On CentOS 6, it would seem that tmpwatch is basing it's decision to delete on when a file was last accessed (atime). If it's been 10 days (10d) or more then it will be deleted when tmpwatch runs.

From the tmpwatch man page:

    By  default,  tmpwatch  dates  files  by their atime (access time), not 
    their mtime (modification time). If files aren't being removed when 
    ls -l implies they should be, use ls -u to examine their atime to see if 
    that explains the problem.

Also from the man page:

    The time parameter defines the threshold for removing files.  If the
    file has not been accessed for time, the file is removed.  The time 
    argument is a number with an optional single-character suffix specifying 
    the units: m for minutes, h for hours, d for days.  If no  suffix  is 
    specified, time is in hours.
7

On RHEL7/CENTOS7, there's a systemd target that runs daily: systemd-tmpfiles-clean.timer (to replace /etc/cron.daily/tmpwatch). The default values are both OnBootSec=15min and OnUnitActiveSec=1d. Quoting systemd.timer manpage:

OnBootSec= defines a timer relative to when the machine was booted up.

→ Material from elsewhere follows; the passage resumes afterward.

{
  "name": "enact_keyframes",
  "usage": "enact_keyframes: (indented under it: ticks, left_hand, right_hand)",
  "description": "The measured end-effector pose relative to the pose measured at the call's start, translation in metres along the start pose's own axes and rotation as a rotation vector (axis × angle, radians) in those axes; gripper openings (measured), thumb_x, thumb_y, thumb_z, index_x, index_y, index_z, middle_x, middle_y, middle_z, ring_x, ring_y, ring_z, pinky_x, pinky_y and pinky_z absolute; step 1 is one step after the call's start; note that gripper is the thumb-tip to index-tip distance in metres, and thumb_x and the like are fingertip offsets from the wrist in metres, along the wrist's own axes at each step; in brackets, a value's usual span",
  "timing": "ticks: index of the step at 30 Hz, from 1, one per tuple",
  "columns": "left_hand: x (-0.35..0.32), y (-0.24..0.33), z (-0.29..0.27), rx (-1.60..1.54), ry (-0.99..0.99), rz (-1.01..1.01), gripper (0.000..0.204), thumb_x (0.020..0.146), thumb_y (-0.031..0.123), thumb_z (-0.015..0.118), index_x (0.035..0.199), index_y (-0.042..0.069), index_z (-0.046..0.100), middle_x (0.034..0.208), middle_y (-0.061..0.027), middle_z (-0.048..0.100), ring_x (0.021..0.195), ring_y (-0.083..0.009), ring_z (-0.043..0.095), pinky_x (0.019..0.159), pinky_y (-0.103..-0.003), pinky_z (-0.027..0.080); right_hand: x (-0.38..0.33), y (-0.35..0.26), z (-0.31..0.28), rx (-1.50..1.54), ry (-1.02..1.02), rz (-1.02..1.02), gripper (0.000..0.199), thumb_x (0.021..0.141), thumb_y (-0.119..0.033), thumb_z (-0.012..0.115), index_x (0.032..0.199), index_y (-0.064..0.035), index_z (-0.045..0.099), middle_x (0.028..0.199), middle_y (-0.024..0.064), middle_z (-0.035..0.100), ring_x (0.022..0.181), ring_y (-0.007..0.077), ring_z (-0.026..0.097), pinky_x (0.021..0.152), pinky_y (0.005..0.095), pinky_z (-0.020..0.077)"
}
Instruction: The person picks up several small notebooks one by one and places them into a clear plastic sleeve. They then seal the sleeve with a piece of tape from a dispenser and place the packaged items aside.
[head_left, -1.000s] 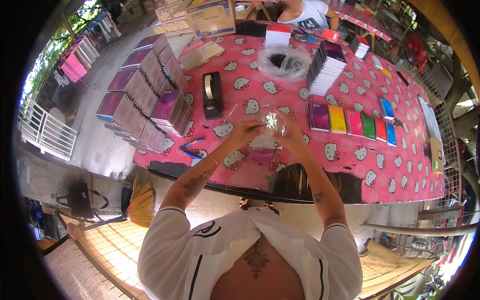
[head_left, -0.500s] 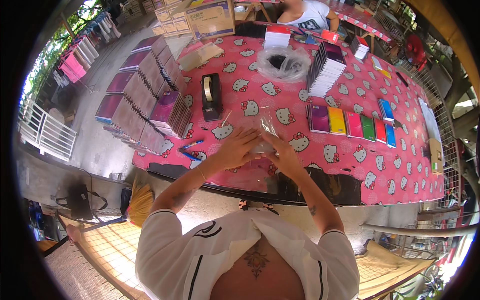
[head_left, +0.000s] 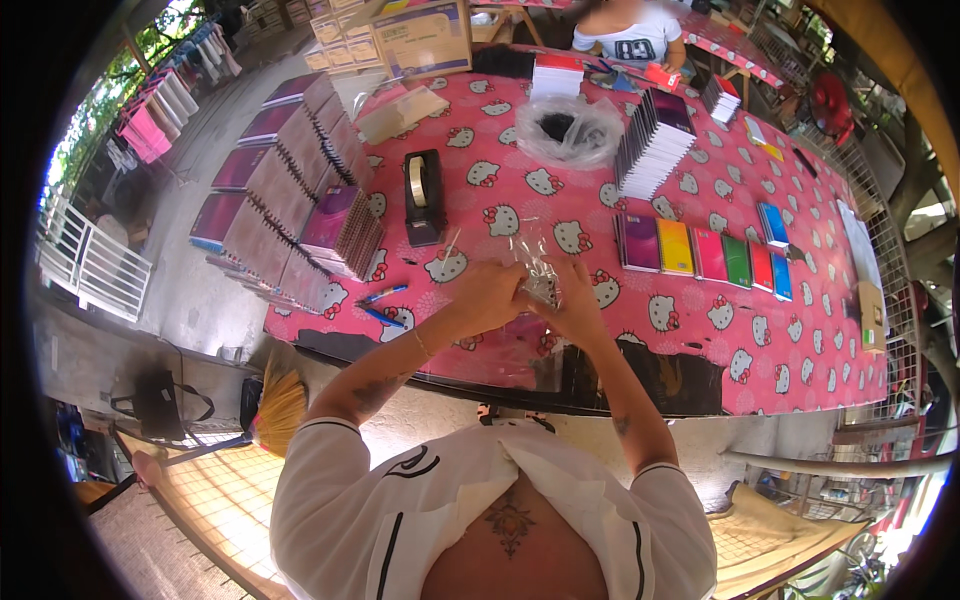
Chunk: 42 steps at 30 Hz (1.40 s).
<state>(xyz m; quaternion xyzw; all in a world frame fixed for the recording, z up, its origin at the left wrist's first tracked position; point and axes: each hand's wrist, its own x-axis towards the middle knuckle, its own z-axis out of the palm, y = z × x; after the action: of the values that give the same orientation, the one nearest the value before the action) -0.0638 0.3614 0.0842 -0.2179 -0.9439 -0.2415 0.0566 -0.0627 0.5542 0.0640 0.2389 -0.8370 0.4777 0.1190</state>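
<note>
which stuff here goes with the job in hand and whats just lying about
Likely part of it:
- clear plastic, at the left fingers and right fingers
- perhaps tape dispenser
- perhaps purple notebooks

Probably just lying about:
- broom
- black bag
- hanging clothes
- red fan

Head-height fisheye view, downward over the pink table (head_left: 578, 203)
</note>
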Motion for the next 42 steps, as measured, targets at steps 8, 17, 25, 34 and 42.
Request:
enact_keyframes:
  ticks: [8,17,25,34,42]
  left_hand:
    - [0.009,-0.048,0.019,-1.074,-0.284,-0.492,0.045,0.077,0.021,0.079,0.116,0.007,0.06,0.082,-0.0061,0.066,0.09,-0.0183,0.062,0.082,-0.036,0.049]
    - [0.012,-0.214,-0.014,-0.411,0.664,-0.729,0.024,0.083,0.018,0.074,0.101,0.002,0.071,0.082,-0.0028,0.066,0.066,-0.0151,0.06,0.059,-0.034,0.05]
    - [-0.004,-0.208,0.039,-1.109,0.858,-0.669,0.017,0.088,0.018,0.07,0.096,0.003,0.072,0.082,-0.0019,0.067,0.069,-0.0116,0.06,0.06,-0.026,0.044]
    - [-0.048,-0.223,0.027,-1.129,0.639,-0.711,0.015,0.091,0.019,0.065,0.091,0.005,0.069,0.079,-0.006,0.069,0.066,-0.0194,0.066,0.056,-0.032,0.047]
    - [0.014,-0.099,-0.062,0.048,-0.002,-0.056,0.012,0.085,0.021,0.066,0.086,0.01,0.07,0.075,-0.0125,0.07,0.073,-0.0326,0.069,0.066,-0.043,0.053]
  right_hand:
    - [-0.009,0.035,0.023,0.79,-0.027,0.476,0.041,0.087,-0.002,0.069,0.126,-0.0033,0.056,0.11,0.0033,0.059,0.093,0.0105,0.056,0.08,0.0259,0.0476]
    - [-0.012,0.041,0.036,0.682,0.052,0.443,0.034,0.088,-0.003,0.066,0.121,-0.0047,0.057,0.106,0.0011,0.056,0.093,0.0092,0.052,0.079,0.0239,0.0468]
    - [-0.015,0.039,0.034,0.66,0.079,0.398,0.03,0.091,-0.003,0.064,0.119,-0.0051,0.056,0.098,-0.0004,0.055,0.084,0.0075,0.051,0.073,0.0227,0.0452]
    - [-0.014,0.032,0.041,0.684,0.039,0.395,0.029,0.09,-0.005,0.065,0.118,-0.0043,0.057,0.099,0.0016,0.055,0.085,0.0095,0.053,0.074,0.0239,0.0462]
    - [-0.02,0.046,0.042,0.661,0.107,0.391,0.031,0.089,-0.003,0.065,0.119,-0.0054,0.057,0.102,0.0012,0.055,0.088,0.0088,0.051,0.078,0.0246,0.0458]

OnUnitActiveSec= defines a timer relative to when the unit the timer is activating was last activated.

So the /tmp is now cleaned daily, roughly at the hour when system boot: so the time is undefined. For large deployments, not all virtual machines perform the cleanup simultaneously, nice.

For history, run:

$ journalctl  -u systemd-tmpfiles-clean
Mar 12 21:44:17 c7.klabs.be systemd[1]: Starting Cleanup of Temporary Directories...
Mar 12 21:44:18 c7.klabs.be systemd[1]: Started Cleanup of Temporary Directories.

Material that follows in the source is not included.